Description of the task
In your reply, reproduce the lines from the first one below to the line containing "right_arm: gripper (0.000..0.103", inclusive, exactly as they stand.
Collected material Start Marker
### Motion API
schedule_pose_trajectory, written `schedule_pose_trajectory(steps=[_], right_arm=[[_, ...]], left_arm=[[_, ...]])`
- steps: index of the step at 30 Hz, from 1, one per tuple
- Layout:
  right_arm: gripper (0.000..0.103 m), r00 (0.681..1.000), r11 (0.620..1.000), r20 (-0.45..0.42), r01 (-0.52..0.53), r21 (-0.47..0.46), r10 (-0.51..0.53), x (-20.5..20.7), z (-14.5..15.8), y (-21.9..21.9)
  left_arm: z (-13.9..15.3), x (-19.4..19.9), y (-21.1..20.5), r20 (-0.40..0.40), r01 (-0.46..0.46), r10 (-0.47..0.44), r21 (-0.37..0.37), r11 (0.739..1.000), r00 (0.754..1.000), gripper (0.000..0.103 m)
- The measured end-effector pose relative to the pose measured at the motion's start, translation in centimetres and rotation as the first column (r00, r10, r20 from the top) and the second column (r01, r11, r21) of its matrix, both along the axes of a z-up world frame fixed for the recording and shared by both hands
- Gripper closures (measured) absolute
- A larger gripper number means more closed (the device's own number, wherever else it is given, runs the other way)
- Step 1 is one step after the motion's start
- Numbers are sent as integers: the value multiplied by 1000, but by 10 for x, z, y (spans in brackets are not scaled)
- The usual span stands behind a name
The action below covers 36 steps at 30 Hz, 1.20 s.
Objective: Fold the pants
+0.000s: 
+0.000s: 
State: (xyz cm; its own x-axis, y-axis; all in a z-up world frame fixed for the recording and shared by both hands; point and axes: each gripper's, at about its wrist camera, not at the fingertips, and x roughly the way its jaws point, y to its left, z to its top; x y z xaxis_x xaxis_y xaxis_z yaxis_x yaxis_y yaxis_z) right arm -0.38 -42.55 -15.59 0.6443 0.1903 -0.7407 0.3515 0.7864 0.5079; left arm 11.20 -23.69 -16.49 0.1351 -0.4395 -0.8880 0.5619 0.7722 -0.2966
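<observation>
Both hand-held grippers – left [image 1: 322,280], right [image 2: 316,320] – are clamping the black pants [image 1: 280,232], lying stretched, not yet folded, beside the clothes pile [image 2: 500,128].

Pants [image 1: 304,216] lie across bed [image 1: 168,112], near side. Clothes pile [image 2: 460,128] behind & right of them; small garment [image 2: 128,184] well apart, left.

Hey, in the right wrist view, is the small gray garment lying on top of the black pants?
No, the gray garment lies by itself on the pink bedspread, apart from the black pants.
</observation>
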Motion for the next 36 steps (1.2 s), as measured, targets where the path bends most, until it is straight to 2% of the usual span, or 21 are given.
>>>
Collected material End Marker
Solution to the problem
### Motion API
schedule_pose_trajectory, written `schedule_pose_trajectory(steps=[_], right_arm=[[_, ...]], left_arm=[[_, ...]])`
- steps: index of the step at 30 Hz, from 1, one per tuple
- Layout:
  right_arm: gripper (0.000..0.103 m), r00 (0.681..1.000), r11 (0.620..1.000), r20 (-0.45..0.42), r01 (-0.52..0.53), r21 (-0.47..0.46), r10 (-0.51..0.53), x (-20.5..20.7), z (-14.5..15.8), y (-21.9..21.9)

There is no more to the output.